The last stages of the project involved filling up the last bronze book and distilling all the words I have left. The reason for this is that the CantoDict headlist only reached 38725 lines, so I had space left over. I filled it up with Teach Yourself Cantonese, Colloquial Cantonese, and Intermediate Cantonese. I wish I had started with these instead of saving them for last, but they also came with their own problems, which I may write about later.

After cutting out all the words I didn’t trust, there wasn’t that much left to distill, but I did it anyway. Now, I’m all caught up and waiting to be able to keep distilling. I estimate that I’ll finish the entire project in less than two months from now and have 16 bronze books, 3 silver books, and 1 gold book to show for it.


This experiment was really a failure. It was meant to be a somewhat inefficient way to achieve a very useful goal, but it turned out not to be. Even if I had used a more efficient method with the same source material, I would just have failed faster (which would have been preferable, but now I know).
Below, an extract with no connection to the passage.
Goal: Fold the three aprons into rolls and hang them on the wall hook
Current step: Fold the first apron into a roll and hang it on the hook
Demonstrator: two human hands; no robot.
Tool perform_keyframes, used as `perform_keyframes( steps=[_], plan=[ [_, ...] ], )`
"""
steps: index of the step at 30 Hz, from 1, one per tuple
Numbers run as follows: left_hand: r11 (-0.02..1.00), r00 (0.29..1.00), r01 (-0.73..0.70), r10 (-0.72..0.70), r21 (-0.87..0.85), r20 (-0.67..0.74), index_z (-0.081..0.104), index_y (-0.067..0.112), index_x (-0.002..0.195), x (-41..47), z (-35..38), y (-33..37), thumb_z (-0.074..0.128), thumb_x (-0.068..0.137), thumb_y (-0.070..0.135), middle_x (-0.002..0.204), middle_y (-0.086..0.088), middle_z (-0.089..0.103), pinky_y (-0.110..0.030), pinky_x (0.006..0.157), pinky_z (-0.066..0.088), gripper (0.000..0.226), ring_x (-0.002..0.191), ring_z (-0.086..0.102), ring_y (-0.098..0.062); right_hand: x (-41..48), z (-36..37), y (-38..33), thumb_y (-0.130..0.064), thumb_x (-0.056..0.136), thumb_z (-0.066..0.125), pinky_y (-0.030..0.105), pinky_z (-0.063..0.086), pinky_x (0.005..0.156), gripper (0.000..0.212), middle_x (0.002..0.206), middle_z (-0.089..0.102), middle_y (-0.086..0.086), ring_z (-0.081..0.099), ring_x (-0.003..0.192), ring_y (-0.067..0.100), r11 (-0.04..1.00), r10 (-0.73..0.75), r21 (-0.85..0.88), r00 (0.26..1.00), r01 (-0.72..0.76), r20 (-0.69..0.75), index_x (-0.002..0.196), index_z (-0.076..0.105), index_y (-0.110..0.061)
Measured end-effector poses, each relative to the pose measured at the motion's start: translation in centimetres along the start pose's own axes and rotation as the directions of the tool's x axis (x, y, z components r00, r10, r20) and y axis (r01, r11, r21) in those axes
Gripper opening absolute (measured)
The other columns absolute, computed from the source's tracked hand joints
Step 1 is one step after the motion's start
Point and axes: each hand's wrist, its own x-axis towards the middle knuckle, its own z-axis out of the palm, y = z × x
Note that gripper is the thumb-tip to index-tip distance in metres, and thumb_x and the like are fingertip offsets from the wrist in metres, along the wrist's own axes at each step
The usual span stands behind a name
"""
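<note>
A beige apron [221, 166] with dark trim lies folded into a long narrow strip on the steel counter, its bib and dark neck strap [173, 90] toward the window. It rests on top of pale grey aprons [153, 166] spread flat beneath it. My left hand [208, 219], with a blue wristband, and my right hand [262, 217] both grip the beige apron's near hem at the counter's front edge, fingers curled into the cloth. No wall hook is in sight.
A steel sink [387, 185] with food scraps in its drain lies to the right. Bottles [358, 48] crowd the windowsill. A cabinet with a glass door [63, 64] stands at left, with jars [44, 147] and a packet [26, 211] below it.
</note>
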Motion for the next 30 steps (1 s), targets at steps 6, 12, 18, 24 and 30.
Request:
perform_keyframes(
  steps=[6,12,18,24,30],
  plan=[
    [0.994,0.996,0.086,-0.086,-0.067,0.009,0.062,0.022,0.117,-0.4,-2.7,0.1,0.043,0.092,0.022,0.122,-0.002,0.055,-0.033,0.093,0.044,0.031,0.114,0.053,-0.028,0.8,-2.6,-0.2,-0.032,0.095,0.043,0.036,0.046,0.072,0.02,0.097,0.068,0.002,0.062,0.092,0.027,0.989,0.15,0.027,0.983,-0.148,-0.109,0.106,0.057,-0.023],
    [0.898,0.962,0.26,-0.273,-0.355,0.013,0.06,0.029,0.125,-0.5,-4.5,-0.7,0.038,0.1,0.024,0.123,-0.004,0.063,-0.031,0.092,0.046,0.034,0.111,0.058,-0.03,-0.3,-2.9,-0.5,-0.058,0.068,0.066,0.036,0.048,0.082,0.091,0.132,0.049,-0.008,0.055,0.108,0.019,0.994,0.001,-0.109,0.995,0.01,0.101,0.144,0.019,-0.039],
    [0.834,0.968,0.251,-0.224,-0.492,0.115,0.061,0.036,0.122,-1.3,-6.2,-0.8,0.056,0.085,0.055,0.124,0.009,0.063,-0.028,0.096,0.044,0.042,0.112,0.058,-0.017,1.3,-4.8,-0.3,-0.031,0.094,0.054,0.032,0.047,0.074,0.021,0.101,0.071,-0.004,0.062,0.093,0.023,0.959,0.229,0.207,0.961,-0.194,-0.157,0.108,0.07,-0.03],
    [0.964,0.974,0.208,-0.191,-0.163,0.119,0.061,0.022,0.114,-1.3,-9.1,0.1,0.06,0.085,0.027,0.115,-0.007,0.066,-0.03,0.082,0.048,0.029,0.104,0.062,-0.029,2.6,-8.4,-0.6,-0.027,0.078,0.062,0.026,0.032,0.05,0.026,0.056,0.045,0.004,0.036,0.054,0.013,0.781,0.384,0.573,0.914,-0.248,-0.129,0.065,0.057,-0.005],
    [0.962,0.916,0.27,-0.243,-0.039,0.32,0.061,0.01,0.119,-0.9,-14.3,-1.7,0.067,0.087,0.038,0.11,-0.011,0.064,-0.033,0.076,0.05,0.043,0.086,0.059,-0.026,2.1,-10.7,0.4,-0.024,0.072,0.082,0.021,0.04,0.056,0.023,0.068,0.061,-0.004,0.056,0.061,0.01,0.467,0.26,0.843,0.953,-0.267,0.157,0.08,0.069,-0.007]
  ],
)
That’s not to say I got nothing out of it, though. I did learn thousands of useful words and expressions and I got really good at spotting suspicious information about Cantonese (which did come in handy as I was going through the textbooks at the end—Cantonese learning materials always come with lots of mistakes in them, unfortunately!). Still, it wasn’t worth the wasted time and effort in the end, and I would not do it this way again.

The Way Forward

Although the experiment is over, my Cantonese goldlisting doesn’t have to be. I only got halfway through Intermediate Cantonese before running out of pages in my bronze book. I could start a 17th bronze book and keep going, but I haven’t decided yet. For future projects, I’ll also choose dictionaries that at least have example sentences. I do happen to have one for Cantonese, namely 東方廣東語辭典 (a Cantonese–Japanese dictionary that is better than any Cantonese–English one I’ve seen), so I might goldlist that and see how it goes. It is unfortunately not without errors either, but it’s far more accurate than CantoDict.